= Exercise aim =
Note each line in the data holding the string "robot" and report it.

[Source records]
^^^^
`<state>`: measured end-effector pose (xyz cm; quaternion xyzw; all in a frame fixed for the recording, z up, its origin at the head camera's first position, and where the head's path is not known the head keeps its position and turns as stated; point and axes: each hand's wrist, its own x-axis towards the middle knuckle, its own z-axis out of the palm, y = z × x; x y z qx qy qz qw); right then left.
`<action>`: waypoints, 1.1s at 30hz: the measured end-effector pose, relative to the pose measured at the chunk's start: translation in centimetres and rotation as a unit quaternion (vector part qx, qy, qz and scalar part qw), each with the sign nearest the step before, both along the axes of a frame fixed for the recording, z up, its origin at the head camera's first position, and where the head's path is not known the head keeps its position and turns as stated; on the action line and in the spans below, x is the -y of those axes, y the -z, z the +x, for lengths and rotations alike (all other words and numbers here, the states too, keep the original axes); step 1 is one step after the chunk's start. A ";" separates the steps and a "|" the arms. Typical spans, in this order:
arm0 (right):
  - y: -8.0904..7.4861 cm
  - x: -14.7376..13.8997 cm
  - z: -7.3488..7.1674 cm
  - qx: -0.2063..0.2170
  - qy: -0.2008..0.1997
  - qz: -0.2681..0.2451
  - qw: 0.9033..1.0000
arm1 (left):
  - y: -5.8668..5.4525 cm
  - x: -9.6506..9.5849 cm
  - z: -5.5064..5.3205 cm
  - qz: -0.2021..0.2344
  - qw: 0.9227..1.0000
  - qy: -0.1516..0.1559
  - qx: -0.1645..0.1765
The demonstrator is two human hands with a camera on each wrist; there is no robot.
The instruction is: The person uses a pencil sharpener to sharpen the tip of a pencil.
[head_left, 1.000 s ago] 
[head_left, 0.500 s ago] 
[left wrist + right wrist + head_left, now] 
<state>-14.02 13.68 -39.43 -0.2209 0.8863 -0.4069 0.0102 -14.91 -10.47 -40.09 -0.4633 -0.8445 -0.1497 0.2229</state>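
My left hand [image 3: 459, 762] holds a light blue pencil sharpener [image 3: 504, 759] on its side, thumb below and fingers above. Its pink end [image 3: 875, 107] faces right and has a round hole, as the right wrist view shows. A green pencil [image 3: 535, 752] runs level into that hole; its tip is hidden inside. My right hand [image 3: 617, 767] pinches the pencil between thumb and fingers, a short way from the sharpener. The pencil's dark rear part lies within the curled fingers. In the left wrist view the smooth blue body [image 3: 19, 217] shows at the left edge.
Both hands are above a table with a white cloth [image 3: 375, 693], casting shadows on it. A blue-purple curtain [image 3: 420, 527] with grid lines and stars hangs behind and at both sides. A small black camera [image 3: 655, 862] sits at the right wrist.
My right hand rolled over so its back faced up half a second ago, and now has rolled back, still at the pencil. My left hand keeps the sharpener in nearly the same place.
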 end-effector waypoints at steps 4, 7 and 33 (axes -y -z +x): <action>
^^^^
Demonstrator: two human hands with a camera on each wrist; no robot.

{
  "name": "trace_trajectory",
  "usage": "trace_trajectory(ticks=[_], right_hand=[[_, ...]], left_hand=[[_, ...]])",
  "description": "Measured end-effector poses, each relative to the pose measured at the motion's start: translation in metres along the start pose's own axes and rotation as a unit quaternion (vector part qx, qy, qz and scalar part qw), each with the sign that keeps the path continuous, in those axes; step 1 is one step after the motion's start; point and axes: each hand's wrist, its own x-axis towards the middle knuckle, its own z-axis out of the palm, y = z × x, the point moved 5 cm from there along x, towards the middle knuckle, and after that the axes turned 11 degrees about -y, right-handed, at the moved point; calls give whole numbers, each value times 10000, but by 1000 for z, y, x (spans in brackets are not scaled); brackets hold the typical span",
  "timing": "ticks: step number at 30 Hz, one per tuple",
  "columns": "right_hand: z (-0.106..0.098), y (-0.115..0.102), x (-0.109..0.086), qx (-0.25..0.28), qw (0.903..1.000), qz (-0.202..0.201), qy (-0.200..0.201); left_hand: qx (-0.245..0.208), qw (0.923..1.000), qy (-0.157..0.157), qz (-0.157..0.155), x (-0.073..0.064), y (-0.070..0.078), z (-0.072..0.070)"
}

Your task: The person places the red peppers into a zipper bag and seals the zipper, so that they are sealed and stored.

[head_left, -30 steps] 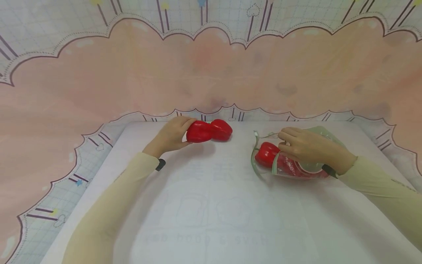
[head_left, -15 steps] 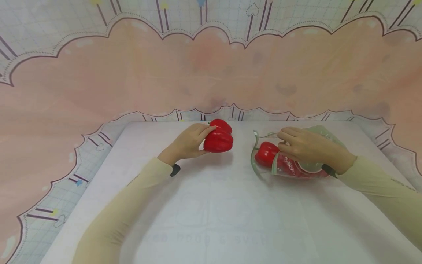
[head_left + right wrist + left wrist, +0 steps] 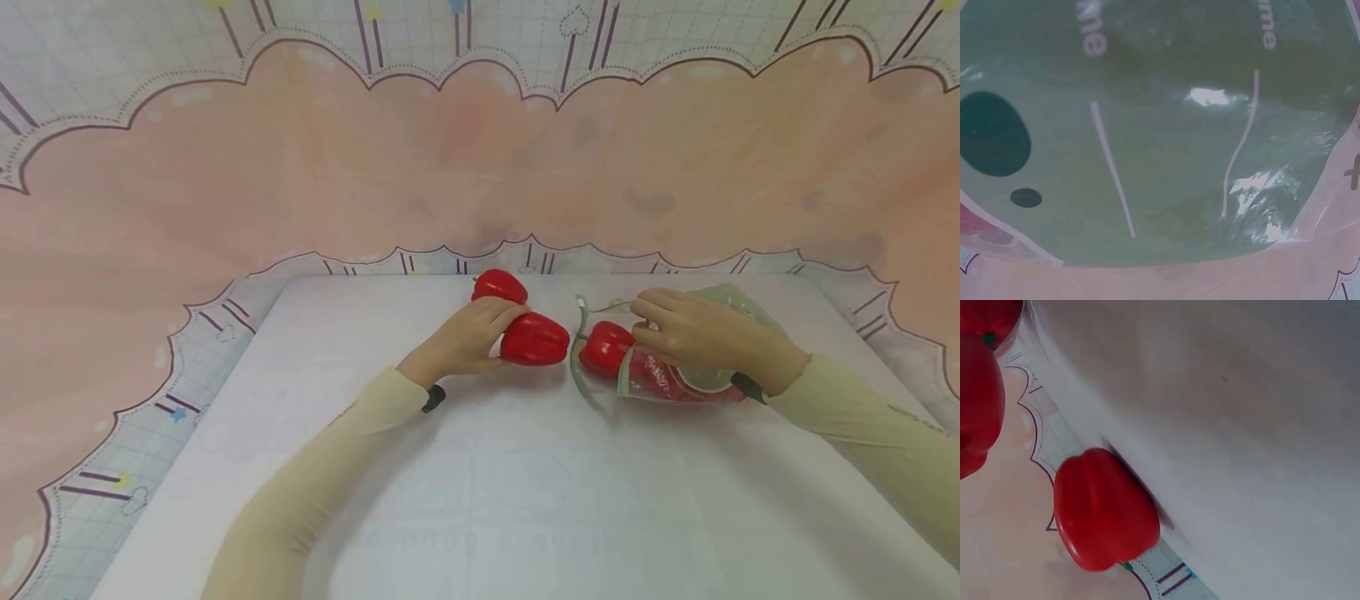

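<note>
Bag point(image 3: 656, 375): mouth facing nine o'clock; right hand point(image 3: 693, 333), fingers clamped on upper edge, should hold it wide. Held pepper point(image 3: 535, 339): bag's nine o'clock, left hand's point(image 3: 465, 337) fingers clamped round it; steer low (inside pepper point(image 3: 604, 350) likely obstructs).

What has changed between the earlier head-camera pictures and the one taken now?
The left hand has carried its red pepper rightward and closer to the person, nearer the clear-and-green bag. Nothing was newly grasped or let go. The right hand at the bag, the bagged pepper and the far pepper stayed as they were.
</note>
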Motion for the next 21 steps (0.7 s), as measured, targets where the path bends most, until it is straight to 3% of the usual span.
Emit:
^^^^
= Task answer =
The demonstrator is two human hands with a camera on each wrist; there is no robot.
Demonstrator: two human hands with a camera on each wrist; no robot.

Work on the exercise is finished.